My friends, I’m afraid that we have dark days ahead of us. The politics of fear loom larger seemingly each moment and if we can survive the election cycle without tearing ourselves apart in the process, perhaps we have some chance to actually work to create a future together. I have less and less faith that we can do that politically, but I have more and more faith that we can do that collectively. Community organizing through ACTION is helping people understand the power of working together. Interfaith actions are peaking, attorneys turned out in big numbers yesterday to train themselves to be pro-bono advocates in a legal system that will stand against hateful policies, and the city is launching “resilience dinners” to engage Tulsans in meaningful discussion around the issues that divide us.
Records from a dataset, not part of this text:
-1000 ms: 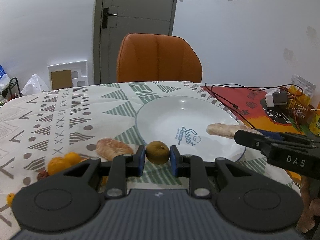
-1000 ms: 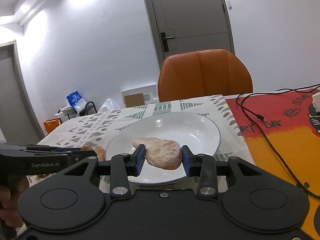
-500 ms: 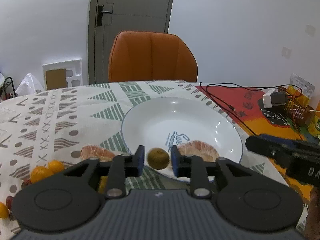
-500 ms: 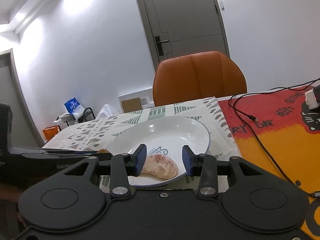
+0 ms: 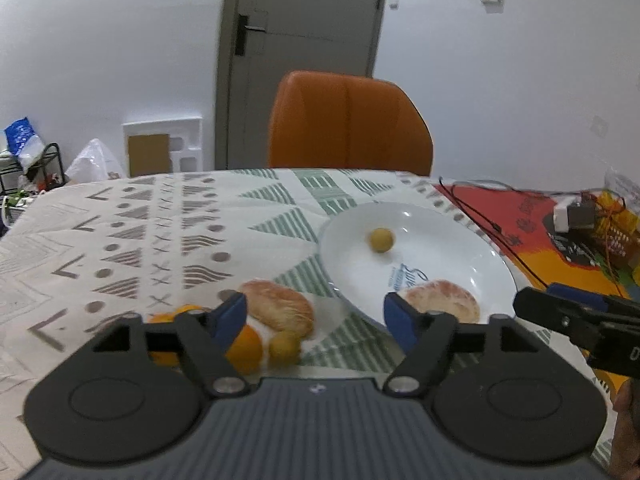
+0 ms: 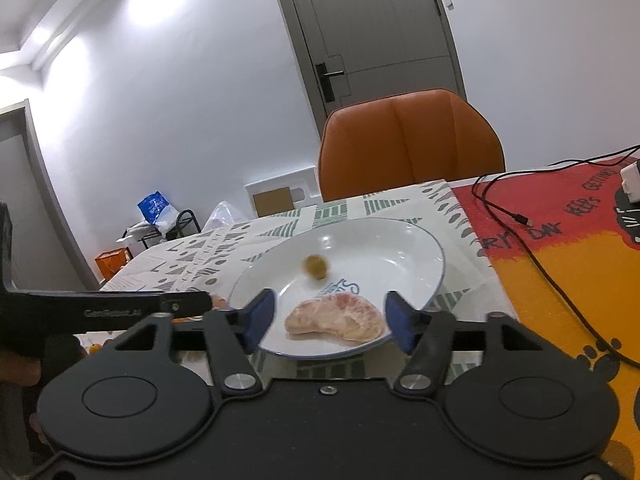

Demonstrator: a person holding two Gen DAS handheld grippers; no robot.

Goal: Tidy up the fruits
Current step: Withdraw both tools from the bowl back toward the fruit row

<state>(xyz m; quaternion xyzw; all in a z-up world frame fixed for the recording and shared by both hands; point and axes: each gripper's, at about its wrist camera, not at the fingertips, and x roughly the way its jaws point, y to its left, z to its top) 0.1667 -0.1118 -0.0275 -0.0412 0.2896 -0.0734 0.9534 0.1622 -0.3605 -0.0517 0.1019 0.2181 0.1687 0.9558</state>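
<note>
A: What is sitting on the table (image 5: 132,232), starting with the biggest thing?

B: A white plate (image 5: 452,240) is lying on the patterned cloth, with an orange chair (image 5: 348,124) standing behind the table. A peeled pomelo piece (image 6: 336,318) is resting at the plate's near rim, and a small green fruit (image 6: 316,266) is lying nearer the middle, blurred.

A: And off the plate?

B: A 2nd pomelo piece (image 5: 278,312) is lying on the cloth just left of the plate, with oranges (image 5: 246,348) and another small green fruit (image 5: 284,346) beside it.

A: What are the grippers doing?

B: The left gripper (image 5: 316,316) is standing released, its jaws having just been opening, nothing pressed between them. The right gripper (image 6: 328,320) has likewise just been opening, framing the pomelo piece without touching it
</note>
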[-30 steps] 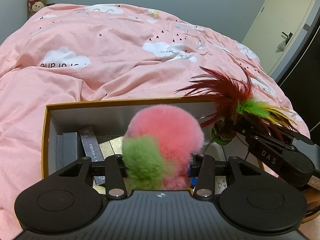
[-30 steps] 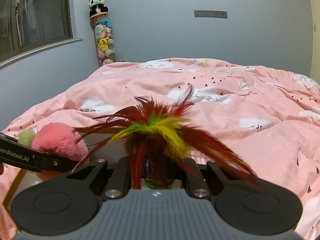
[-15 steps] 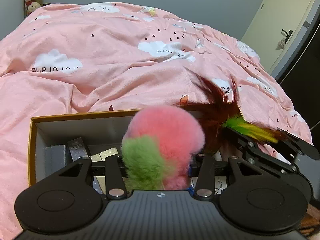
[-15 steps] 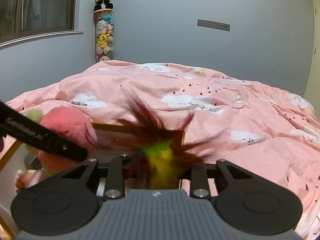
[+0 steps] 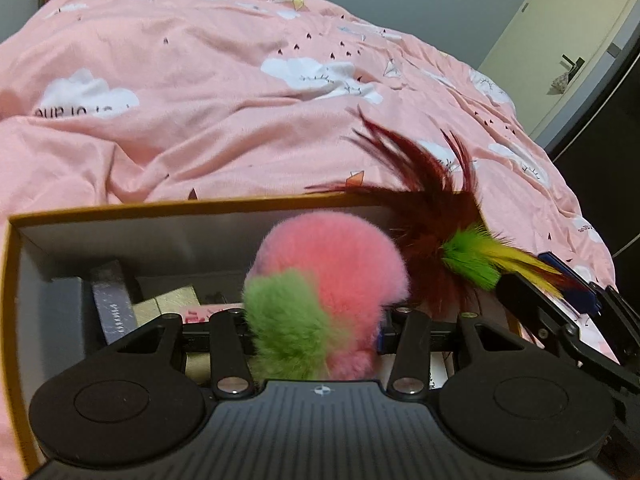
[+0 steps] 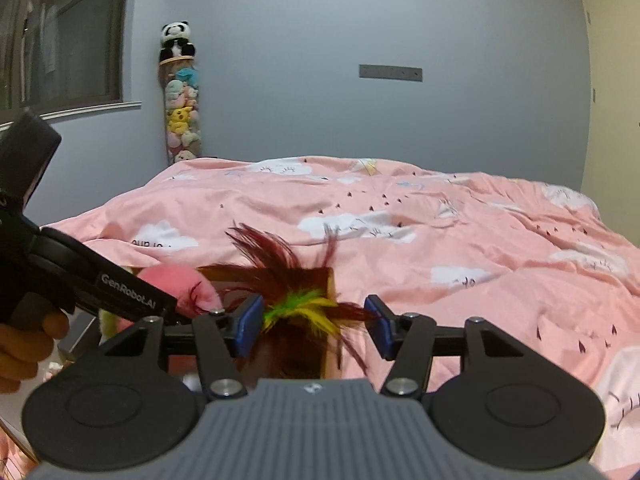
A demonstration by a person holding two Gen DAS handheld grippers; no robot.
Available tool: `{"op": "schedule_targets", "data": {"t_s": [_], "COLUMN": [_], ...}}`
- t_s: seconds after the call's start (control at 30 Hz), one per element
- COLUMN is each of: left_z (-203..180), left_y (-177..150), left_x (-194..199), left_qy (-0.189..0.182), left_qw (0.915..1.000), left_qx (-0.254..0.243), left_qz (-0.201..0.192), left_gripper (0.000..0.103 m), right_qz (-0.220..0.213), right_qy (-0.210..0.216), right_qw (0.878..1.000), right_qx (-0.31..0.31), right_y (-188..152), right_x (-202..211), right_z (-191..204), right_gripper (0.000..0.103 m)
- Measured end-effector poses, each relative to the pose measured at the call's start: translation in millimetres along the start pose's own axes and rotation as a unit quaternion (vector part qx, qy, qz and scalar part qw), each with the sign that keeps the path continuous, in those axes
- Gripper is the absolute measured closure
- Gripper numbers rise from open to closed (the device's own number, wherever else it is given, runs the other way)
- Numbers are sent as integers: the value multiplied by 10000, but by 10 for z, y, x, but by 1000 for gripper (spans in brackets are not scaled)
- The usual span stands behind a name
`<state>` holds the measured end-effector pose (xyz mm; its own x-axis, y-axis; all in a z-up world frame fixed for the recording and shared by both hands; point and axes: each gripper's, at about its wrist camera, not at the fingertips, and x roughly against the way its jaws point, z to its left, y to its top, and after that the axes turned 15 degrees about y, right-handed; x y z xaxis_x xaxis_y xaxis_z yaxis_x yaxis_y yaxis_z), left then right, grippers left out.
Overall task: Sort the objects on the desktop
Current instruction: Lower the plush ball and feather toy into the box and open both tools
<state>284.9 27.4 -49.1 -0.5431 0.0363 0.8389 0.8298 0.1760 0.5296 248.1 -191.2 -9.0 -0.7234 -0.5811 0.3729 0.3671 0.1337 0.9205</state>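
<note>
Feather toy is basically being let go right now. The right gripper has just been spreading its jaws, and the blue pads stand clear on both sides with the feathers loose between them, so nothing's clamped any more. From there outward: the toy hangs at the right end of the box, red plumes poking up past the far rim, green and yellow tuft nearest the pads. A second ago it was pinched tight and held higher, so I'd call this the drop into the box.

The left gripper is closed on the pink and green pompom, over the middle of the box, just left of the feathers. Some small packs already lie in the box's left half. My guess is the pompom goes in next.
</note>
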Motion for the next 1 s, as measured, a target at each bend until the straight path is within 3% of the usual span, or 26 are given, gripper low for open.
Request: {"op": "schedule_targets", "data": {"t_s": [0.1,0.33,0.47,0.73,1.0], "left_z": [5,-4,-23,-58,-56], "left_y": [-1,-31,-32,-81,-350], "left_x": [-75,-65,23,295,814], "left_qy": [-147,114,231,358,649], "left_qw": [9996,9996,9996,9990,9946], "left_qx": [142,175,145,108,101], "left_qz": [187,173,27,-240,-801], "left_gripper": [49,47,38,36,33], "right_qz": [15,57,71,50,-32], "right_qy": [16,69,72,39,102], "right_qw": [10000,10000,9999,9999,9999], "right_qx": [-21,29,77,107,-108], "right_y": [-12,-45,-55,-16,23], "right_x": [-2,-13,-10,104,417], "right_z": [-7,27,67,156,351], "right_gripper": [43,37,33,29,26]}}
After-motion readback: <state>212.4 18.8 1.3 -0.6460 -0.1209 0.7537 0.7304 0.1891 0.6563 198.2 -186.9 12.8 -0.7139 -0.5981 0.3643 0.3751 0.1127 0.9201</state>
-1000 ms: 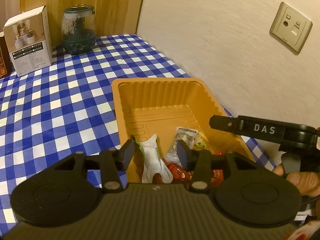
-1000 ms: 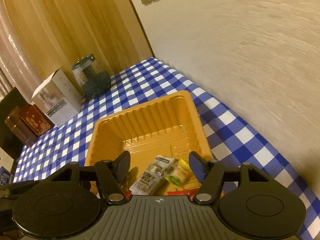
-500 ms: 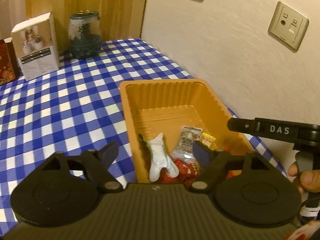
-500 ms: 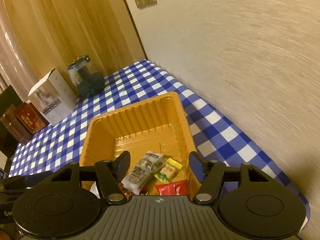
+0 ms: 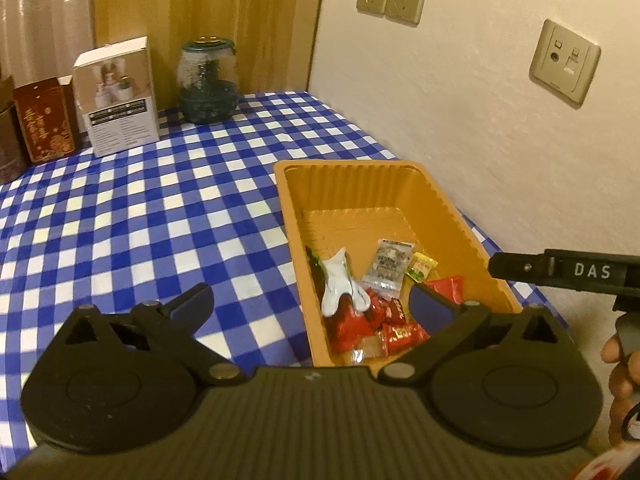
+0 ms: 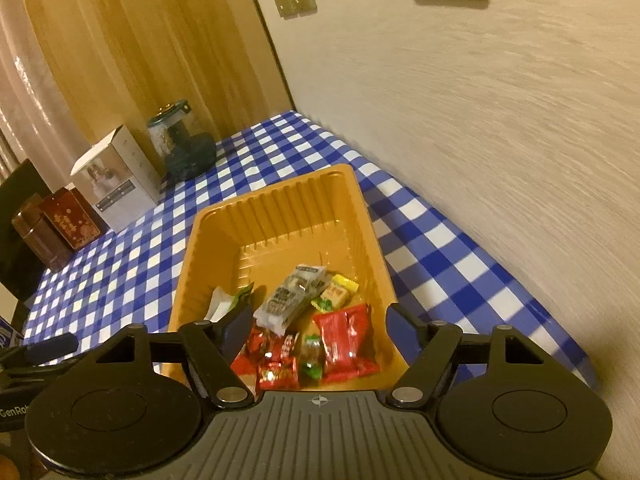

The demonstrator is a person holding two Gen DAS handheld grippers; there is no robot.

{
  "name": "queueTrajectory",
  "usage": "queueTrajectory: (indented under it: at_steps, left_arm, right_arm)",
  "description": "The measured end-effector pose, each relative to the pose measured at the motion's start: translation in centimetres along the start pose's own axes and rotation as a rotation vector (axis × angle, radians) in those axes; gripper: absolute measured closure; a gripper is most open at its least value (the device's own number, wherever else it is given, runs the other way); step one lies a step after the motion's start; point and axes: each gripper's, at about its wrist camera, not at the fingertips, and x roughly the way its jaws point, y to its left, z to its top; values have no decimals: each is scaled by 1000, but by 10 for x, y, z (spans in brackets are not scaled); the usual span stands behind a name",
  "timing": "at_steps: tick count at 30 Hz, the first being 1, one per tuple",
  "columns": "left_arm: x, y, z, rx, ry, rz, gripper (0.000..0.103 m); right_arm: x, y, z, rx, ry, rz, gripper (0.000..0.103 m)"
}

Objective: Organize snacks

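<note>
An orange plastic tray [image 5: 448, 208] [image 6: 280, 204] stands on the blue checked tablecloth by the wall. In it lie several snacks: a white-green packet [image 5: 338, 282] [image 6: 220, 304], a grey packet [image 5: 387, 266] [image 6: 290, 296], a yellow candy [image 5: 421, 267] [image 6: 335, 294] and red wrappers [image 5: 396, 330] [image 6: 344, 344]. My left gripper [image 5: 310, 304] is open and empty, above the tray's near left edge. My right gripper [image 6: 318, 326] is open and empty, above the tray's near end; part of it shows in the left wrist view [image 5: 560, 270].
At the back stand a glass jar [image 5: 208, 80] [image 6: 182, 142], a white box [image 5: 118, 94] [image 6: 116, 184] and a red-brown box [image 5: 46, 120] [image 6: 68, 218]. The wall [image 5: 460, 112] runs along the table's right edge, with sockets [image 5: 564, 62].
My left gripper has opened wide, let go of the white-green packet, which lies in the tray, and drawn back. My right gripper has also drawn back and up.
</note>
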Motion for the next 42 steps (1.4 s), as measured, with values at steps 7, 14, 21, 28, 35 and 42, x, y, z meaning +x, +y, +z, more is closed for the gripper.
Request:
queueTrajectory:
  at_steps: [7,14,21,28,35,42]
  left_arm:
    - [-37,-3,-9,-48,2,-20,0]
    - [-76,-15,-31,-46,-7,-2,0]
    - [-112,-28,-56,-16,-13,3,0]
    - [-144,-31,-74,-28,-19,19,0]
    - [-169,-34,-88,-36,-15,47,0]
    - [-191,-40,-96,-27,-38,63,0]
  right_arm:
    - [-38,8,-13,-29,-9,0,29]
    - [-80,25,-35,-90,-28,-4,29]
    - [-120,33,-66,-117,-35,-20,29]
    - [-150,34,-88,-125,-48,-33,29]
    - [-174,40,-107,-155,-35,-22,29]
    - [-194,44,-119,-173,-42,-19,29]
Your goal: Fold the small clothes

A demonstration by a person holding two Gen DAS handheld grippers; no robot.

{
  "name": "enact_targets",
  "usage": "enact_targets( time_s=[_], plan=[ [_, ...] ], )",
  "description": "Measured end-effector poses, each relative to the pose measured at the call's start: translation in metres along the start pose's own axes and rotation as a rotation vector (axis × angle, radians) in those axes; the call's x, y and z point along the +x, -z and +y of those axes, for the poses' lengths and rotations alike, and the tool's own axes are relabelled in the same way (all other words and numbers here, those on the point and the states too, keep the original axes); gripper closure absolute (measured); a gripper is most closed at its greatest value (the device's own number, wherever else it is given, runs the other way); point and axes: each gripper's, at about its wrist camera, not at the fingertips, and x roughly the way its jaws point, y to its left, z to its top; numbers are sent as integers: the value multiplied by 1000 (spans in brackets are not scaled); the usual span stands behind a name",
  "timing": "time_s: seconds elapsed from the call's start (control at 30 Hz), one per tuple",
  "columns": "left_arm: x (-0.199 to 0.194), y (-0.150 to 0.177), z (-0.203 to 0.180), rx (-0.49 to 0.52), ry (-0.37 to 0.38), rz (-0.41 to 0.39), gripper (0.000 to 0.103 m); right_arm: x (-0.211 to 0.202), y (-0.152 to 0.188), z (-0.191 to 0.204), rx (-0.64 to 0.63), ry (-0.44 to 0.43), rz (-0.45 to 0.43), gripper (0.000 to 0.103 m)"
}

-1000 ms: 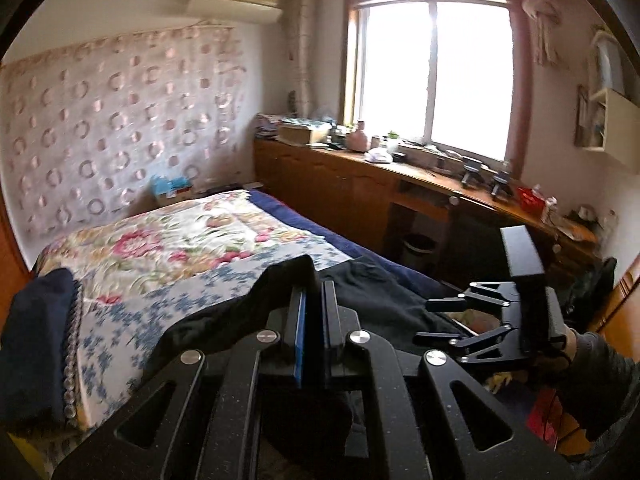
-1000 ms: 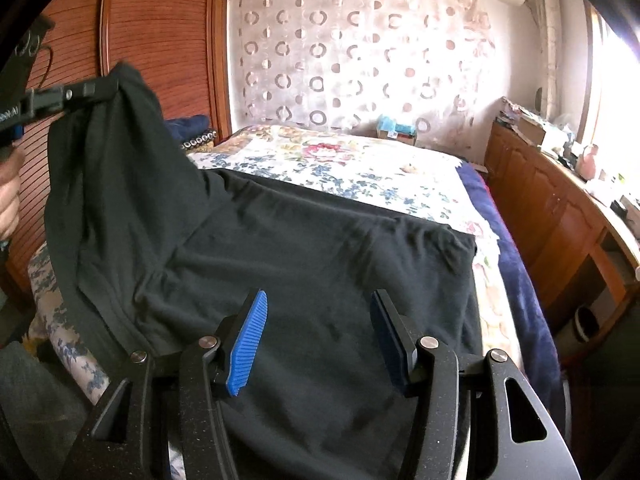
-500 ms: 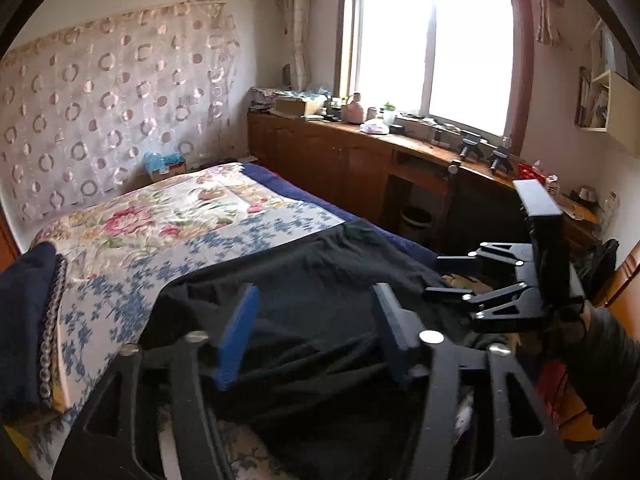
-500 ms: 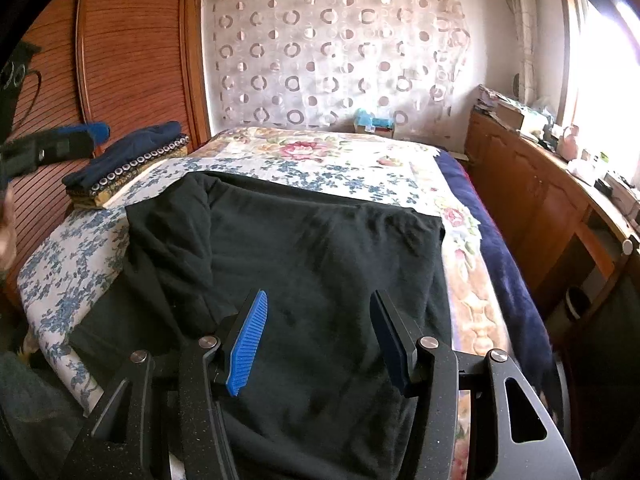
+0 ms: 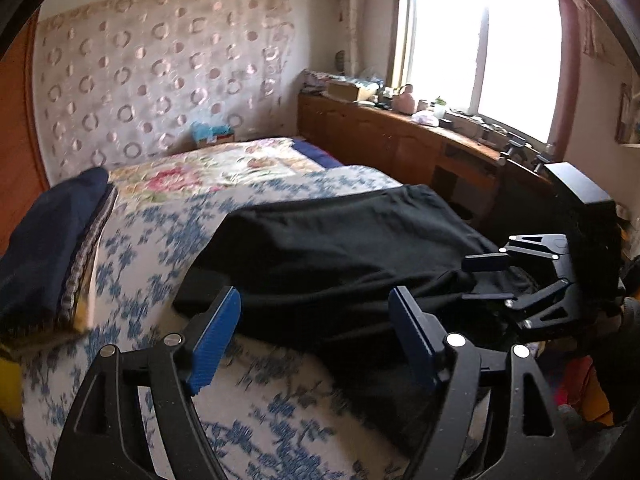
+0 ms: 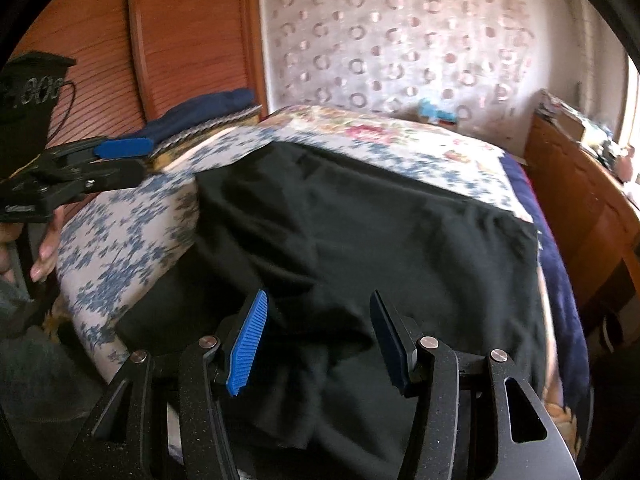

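While the black garment (image 6: 360, 240) is lying on the bed (image 6: 132, 232) with one side folded over, both sets of jaws are standing apart and gripping nothing, the left gripper (image 5: 316, 336) having just been opening; further folds are probably remaining.

Matt black cloth on printed cotton, framed by speckled black plastic and ribbed blue pads.

The black knit garment (image 6: 360, 232) looks soft, matt and lightly creased, lying on a smooth white bedsheet printed with blue flowers (image 5: 160, 224). The left gripper (image 5: 316, 338) and right gripper (image 6: 318, 338) have grainy, matt black plastic frames with shiny round metal pins, and their blue pads (image 6: 248, 344) are finely ribbed. A folded navy cloth stack with a woven, textured trim (image 5: 52, 240) sits beside ribbed, satin-finished reddish wood panelling (image 6: 180, 40). A sheer curtain with shimmering ring patterns (image 5: 160, 72) hangs beyond, near a polished brown wooden cabinet (image 5: 380, 140).
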Motion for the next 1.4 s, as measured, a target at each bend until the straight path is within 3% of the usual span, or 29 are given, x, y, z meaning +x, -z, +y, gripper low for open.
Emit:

On this Sunday after All Saints Day, we can remember all of those who have come before us, striving as we have, imperfectly and partially, for the kin-dom, for wholeness and the kind of love that Paul lays before the church in Corinth, knowing, I think, of how daunting a directive it is, but longing for it so much that we step forward, vulnerable and dedicated, towards a new world – here and not yet here – as Ruth did. For we must be dedicated now, my friends, the stakes are too high and the costs too great, for us to be anything else.
Let us remember – and be very aware – that we do have what we need, right here and right now. The roots are established, the soil is rich, the light is good. It does not assure an easy growing season, nor even a plentiful harvest. It means that the tree is alive, and so are we – together, regardless of what happens on Tuesday, no matter what the next tragedy may be – and there will be one – we are firmly planted. For the promise is not the things we call success, the promise is that the practice – the planting of hope, the watering of trust, the nurture of love – these things produce life, in ways we could never plan or strategize or scheme. As we gather to eat this meal, a commemoration of what we call the “last supper,” eaten when Jesus knew how the world of his disciples was about to be shattered, let us do so with that same awareness. We eat, we rejoice that the tree of life lives, and we dedicate ourselves to one another – to those who will stand with us, and with whom we stand, in the darkness with our candles held together. For the light shines in the darkness and the darkness cannot overcome it.